Homeowners Coverage – A Shrinking Parasol

In 1998, our story begins, when the homeowners, the Duensings, felt their kitchen floor get warm. Upon investigation, they theorized they had a leak from their hot water tank plumbing. They promptly shut in their hot water tank and called a leak detection company and their homeowners insurance company agent.

The insurance company, State Farm, arrived on the scene first, and without benefit of the investigation of the leak detection company, concluded there was no homeowners insurance coverage for the plumbing leak or any damage to the kitchen floor that would result from repairing the leak because there was no water damage inside the home. The homeowners policy excluded coverage for plumbing leaks.

Of course, the leak did some damage to the house. It washed out part of the support of the slab, resulting in settling damage to the house. State Farm was again summoned to inspect the house and once again denied coverage in early 1999, this time under an exclusion that refused to cover “earth movement.” State Farm also denied coverage claiming that the “earth movement” could be caused by anything, including a plumbing leak, and the damage would still not be covered.

Of course, this would be funny if it did not involve damage to someone’s home and a breach of trust by the very people paid to preserve the value of the home from peril.

“Earth movement?” Water damage to a home from a sudden plumbing leak is not covered? What is State Farm thinking?

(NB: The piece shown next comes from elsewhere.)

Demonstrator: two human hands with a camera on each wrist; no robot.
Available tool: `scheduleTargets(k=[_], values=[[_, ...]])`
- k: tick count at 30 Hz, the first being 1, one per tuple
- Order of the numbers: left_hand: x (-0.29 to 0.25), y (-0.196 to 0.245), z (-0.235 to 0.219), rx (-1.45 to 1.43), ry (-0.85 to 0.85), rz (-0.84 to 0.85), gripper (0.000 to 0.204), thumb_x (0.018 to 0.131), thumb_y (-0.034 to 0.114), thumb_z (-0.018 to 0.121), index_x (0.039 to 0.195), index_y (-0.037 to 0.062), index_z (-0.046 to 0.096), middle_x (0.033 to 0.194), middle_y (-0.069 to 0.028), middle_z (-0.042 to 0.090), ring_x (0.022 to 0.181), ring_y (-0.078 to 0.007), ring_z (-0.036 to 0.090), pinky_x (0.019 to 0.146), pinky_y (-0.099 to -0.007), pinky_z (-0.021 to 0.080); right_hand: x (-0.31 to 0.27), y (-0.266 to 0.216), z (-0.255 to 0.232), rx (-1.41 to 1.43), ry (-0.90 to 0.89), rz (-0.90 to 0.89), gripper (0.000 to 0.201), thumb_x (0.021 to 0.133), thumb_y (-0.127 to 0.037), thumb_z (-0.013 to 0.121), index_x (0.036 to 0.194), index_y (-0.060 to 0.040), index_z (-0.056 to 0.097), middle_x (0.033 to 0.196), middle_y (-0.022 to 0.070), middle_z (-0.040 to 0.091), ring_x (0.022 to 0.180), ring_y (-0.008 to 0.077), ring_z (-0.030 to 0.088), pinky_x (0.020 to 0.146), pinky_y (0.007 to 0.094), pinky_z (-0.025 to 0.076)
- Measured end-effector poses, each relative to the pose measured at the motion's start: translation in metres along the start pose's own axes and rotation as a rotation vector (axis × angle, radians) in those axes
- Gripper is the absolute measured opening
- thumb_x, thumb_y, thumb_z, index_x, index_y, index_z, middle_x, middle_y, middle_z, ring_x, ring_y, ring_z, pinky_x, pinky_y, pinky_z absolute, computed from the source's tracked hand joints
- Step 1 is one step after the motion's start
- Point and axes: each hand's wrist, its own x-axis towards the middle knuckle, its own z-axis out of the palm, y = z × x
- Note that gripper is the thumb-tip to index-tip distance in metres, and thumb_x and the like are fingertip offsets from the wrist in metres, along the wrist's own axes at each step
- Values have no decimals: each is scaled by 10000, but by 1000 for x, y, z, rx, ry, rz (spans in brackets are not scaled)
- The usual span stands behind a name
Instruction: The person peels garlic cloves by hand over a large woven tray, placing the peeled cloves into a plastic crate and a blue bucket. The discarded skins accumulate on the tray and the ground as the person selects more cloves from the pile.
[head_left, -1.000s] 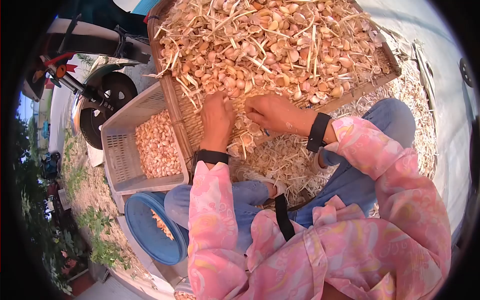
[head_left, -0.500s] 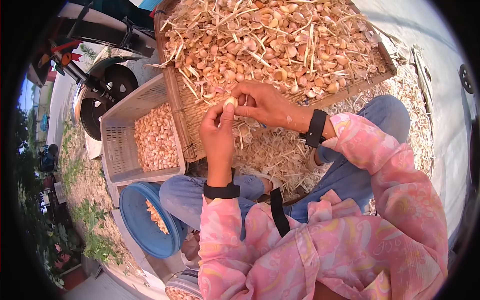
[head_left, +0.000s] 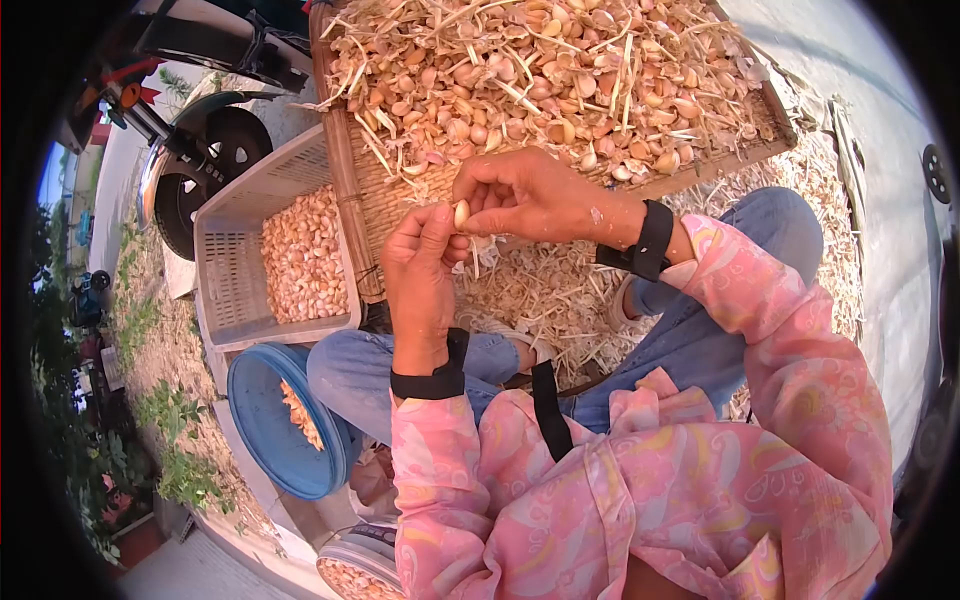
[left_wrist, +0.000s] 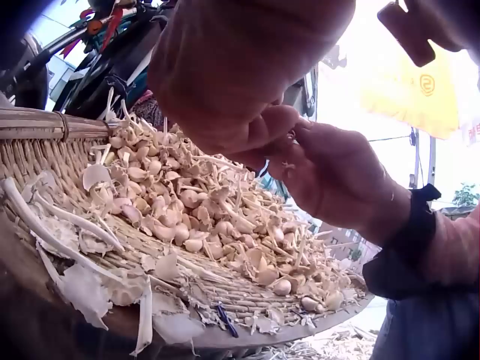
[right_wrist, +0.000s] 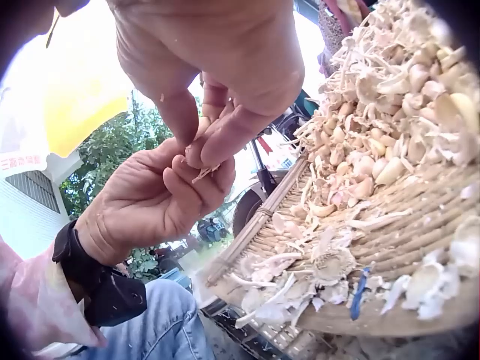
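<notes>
A pale garlic clove (head_left: pixel 461 214) sits between the fingertips of both hands, just off the near edge of the woven tray (head_left: pixel 385 205). My left hand (head_left: pixel 418 275) pinches it from the left, thumb uppermost. From the other side my right hand (head_left: pixel 540 197) pinches it between thumb and bent fingers. In the right wrist view a shred of dry skin (right_wrist: pixel 202 175) hangs at the meeting fingertips, which largely hide the clove there. Beyond the hands lies a heap of garlic cloves (head_left: pixel 560 85) mixed with dry stalks and papery skins.
A plastic crate (head_left: pixel 222 260) of cloves stands left of the tray. Below it are a blue bucket (head_left: pixel 245 425) with orange-brown pieces and a round tub (head_left: pixel 335 550) of cloves. Husks (head_left: pixel 540 300) cover the ground between the legs. A motorbike wheel (head_left: pixel 215 170) stands behind the crate.
Both hands have lifted from the tray's near edge and come together. The clove now shows between their fingertips, and the hands have shifted slightly since half a second ago.
</notes>
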Motion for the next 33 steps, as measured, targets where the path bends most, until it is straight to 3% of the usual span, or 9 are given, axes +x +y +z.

State Farm claimed the insurance policy was “clear.” The Oklahoma court in 2006 that ruled upon this disagreed and held that “earth movement” did not necessarily include wash out of slab fill from a plumbing leak, because it would more likely be read to include earth quakes, volcanoes, sink holes, and subsidence from erosion. These are the kinds of natural calamities that would impact entire neighborhoods and cities and would not be a risk that could be controlled by the insurance company or the homeowner. Such risks have to be dealt with by government. But, damage from a plumbing leak is exactly the kind of risk that both an insurance company and a homeowner can grapple with, and if the homeowner loses the battle, the insurance company is paid to step up and preserve the value of the home.

Four other hard lessons should be noted from this case.

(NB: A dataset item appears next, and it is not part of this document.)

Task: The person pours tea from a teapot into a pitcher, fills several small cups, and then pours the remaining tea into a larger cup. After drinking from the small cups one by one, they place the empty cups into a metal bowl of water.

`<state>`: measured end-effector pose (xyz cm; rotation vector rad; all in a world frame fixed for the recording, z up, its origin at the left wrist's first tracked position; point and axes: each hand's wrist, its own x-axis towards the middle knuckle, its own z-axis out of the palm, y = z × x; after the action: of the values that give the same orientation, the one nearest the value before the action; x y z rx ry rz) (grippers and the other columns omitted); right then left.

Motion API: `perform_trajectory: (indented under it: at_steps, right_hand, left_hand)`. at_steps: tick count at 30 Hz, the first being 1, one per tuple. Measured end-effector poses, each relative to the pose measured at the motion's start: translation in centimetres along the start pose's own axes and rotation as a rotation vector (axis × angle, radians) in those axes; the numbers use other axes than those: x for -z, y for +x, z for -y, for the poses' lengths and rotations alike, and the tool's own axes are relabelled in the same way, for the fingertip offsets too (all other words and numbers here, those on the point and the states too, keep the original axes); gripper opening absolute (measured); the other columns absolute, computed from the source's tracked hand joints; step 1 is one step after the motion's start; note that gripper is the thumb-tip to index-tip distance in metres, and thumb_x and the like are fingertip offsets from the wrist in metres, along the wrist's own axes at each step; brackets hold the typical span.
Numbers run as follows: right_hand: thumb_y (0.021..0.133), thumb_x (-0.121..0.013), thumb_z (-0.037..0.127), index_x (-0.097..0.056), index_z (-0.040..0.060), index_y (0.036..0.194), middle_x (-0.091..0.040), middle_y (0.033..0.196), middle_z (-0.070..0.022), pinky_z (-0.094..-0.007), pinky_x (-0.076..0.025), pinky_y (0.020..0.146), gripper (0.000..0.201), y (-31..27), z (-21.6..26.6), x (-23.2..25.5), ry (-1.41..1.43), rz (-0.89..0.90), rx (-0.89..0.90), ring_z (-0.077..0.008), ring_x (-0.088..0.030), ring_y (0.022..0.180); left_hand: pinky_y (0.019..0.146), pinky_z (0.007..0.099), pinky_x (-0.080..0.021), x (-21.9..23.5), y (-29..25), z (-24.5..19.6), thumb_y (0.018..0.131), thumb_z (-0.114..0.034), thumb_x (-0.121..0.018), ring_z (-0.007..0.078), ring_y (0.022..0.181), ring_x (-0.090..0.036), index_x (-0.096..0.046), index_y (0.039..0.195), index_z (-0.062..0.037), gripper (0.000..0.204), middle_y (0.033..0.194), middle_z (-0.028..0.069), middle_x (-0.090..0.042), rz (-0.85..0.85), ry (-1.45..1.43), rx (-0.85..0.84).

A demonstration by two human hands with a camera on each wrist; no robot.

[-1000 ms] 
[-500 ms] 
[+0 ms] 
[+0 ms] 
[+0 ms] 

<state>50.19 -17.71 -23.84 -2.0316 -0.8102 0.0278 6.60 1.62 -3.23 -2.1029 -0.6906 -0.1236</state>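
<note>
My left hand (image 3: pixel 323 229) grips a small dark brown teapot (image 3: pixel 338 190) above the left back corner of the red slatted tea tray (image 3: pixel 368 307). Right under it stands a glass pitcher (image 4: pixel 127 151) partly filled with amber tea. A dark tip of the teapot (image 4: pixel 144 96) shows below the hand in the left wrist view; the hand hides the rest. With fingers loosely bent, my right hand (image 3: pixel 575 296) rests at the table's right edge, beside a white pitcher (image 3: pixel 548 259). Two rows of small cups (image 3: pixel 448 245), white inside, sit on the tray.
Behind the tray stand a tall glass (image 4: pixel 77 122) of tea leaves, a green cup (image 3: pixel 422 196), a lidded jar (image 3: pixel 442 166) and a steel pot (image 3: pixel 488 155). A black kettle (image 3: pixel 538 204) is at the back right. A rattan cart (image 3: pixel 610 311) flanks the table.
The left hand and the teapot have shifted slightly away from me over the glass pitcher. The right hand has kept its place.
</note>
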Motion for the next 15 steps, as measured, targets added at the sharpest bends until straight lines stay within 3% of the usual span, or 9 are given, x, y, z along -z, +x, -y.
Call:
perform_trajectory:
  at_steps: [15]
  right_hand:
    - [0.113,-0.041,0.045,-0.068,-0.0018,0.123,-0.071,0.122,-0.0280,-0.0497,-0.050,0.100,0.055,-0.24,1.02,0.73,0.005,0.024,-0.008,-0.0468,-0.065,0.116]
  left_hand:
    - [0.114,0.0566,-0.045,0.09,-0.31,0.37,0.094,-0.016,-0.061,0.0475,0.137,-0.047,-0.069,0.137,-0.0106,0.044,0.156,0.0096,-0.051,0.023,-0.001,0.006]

First, it took the homeowners six years to resolve an Oklahoma homeowners insurance coverage claim against State Farm. That by itself should have triggered a regulatory response by the Oklahoma Insurance Commissioner.

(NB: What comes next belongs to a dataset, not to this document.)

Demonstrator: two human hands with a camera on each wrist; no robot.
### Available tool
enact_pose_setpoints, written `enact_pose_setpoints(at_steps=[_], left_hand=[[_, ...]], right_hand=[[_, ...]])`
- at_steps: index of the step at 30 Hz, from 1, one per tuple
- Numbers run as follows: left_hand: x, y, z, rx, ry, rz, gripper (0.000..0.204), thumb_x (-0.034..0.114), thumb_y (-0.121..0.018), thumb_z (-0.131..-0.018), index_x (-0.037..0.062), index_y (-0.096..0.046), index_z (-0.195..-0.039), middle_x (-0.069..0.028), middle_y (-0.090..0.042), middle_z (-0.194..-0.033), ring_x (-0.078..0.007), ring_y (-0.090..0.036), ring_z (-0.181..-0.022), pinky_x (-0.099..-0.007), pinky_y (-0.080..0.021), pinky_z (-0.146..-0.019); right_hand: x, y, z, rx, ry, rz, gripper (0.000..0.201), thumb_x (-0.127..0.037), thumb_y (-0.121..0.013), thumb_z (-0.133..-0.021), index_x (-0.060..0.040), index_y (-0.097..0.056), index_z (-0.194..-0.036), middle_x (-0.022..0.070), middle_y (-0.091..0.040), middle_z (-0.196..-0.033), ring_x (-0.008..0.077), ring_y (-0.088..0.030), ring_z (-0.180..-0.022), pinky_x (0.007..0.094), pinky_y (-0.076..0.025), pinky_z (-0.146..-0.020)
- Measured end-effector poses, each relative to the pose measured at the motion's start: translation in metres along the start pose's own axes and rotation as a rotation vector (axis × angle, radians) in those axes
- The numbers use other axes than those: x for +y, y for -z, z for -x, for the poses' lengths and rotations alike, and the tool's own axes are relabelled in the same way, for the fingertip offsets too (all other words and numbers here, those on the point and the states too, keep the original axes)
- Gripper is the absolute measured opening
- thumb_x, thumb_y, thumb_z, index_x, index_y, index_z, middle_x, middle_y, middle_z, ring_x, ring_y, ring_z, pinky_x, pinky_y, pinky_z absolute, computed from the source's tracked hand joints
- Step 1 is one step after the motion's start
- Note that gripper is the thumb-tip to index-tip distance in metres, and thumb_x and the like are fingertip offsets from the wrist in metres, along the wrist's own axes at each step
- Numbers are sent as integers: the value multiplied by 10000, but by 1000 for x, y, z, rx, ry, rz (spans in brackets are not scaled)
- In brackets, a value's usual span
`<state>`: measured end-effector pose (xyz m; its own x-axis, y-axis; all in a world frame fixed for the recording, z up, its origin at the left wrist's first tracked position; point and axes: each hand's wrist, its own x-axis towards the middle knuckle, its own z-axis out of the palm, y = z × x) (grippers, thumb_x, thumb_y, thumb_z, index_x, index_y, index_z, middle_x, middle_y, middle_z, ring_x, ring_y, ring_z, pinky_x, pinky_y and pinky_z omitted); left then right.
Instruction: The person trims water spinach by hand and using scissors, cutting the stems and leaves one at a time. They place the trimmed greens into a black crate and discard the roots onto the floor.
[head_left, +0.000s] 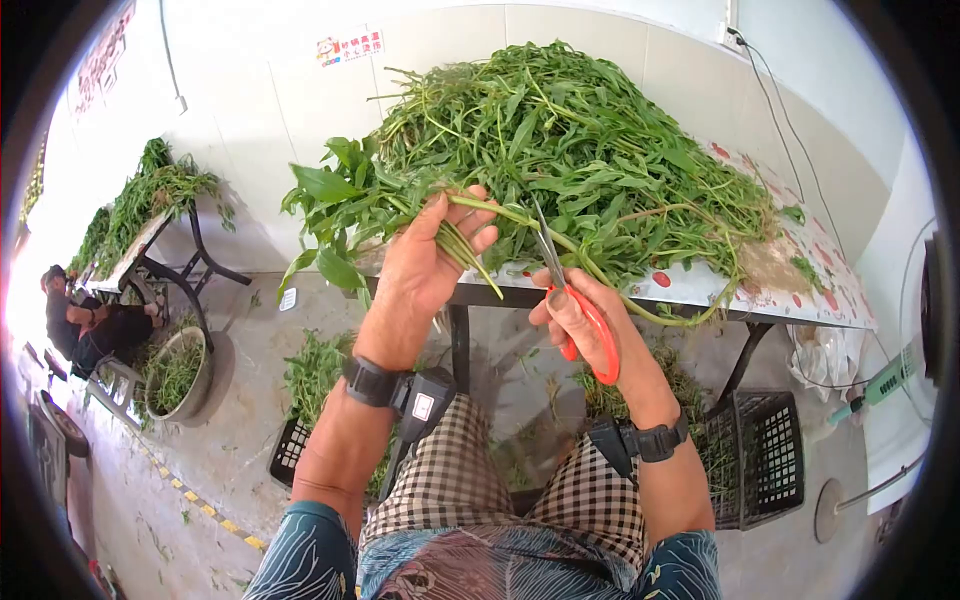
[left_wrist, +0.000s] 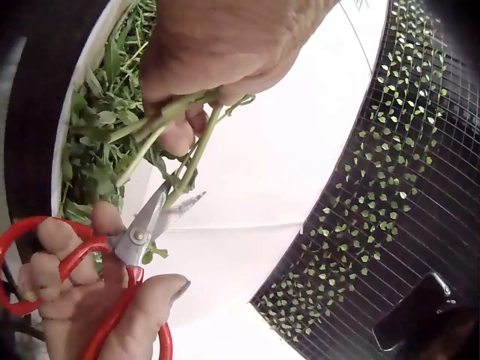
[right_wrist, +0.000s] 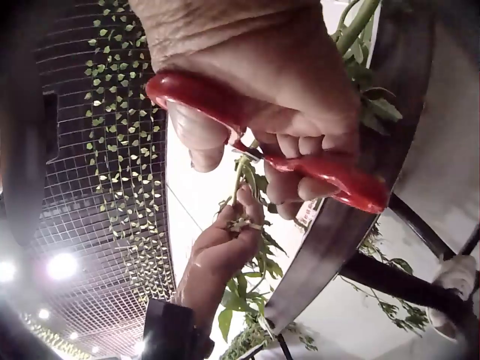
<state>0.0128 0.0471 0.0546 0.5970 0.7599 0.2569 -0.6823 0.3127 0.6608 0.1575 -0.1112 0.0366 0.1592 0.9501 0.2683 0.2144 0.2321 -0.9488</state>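
Green stems (head_left: 463, 250) are pinched in the left hand (head_left: 425, 262); the right hand (head_left: 612, 325), apart from it, grips red-handled scissors (head_left: 552, 260).

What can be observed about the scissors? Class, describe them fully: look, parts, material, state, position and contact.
The scissors have two short, pointed, silvery blades, apparently metal, joined at a round pivot. Their looped handles are glossy red and look plastic-coated. The blades stand apart, with a green stem running between them. The right hand holds them, its thumb through one loop. In the head view they point away from the person, near the table's front edge.
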Motion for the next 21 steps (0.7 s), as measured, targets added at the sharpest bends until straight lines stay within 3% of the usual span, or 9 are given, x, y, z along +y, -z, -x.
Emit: enact_pose_setpoints(at_steps=[4, 7, 10, 15, 18, 21], left_hand=[[-2, 5, -3, 12, -12, -28, 246, 184, -437, -925, 4, -470, -1090, -146, -548, -1124, -272, -549, -1017, -358, -519, -776], [-3, 6, -5, 45, -17, -48, 253, 185, -425, -930, 1, -468, -1097, -146, -550, -1119, -267, -556, -1001, -357, -517, -781], [-5, 7, -8, 84, -15, -79, 270, 192, -412, -935, 2, -463, -1120, -148, -547, -1123, -264, -560, -988, -365, -506, -803], [-10, 9, -14, 142, -17, -74, 260, 165, -402, -933, 0, -461, -1125, -160, -541, -1132, -278, -551, -1014, -386, -498, -820], [-8, 15, -20, 129, -43, -44, 215, 129, -389, -921, 10, -463, -1084, -142, -564, -1048, -263, -573, -924, -419, -496, -825], [0, 12, -12, 91, -93, -103, 115, 119, -366, -916, 60, -447, -972, -69, -554, -883, -200, -555, -800, -394, -495, -721]], right_hand=[[5, 5, -10, -3, -20, 73, 500, -454, -566, -829, 1, -527, -1035, 31, -544, -765, 108, -519, -671, 222, -423, -620], [9, 9, -14, 4, 8, 167, 443, -419, -580, -831, -10, -541, -996, 25, -536, -754, 87, -500, -659, 217, -413, -605], [24, 12, -21, -35, 160, 9, 365, -369, -585, -837, -19, -555, -939, 14, -526, -714, 82, -488, -634, 230, -413, -590], [10, 22, -27, -30, -54, 169, 360, -384, -567, -842, -34, -563, -927, 7, -520, -622, 63, -462, -538, 224, -381, -506], [14, 26, -30, -51, -86, 151, 341, -380, -569, -839, -52, -572, -932, -1, -522, -587, 52, -440, -489, 220, -360, -468], [8, 28, -29, -88, -139, 197, 298, -344, -580, -823, -59, -579, -912, -3, -532, -586, 50, -430, -481, 217, -347, -460]])
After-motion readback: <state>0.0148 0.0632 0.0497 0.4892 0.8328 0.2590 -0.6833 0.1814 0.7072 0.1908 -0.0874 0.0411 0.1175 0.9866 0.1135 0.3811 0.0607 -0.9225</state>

Second, the Oklahoma Insurance Commissioner was nowhere to be seen in this case even though the homeowners tried to involve them. The Oklahoma Insurance Commissioner is no longer a viable guardian of the Oklahoma consumer. The agency should be abolished and its function returned to the attorney general’s office. We might not be protected but at least the taxpayers will receive some relief.

Third, engaging a lawyer and instructing the lawyer to practice advocacy by letter did not move State Farm. This is more fallout from Campbell v. State Farm, the United States Supreme Court case in which State Farm obtained limitations under the 8th Amendment, the limitation on cruel and unusual punishment, on the power of juries to award punitive damages. State Farm has no reason to fear the courts or juries, they have been defanged, so mere entreaties by lawyers cannot impact State Farm’s decisionmaking.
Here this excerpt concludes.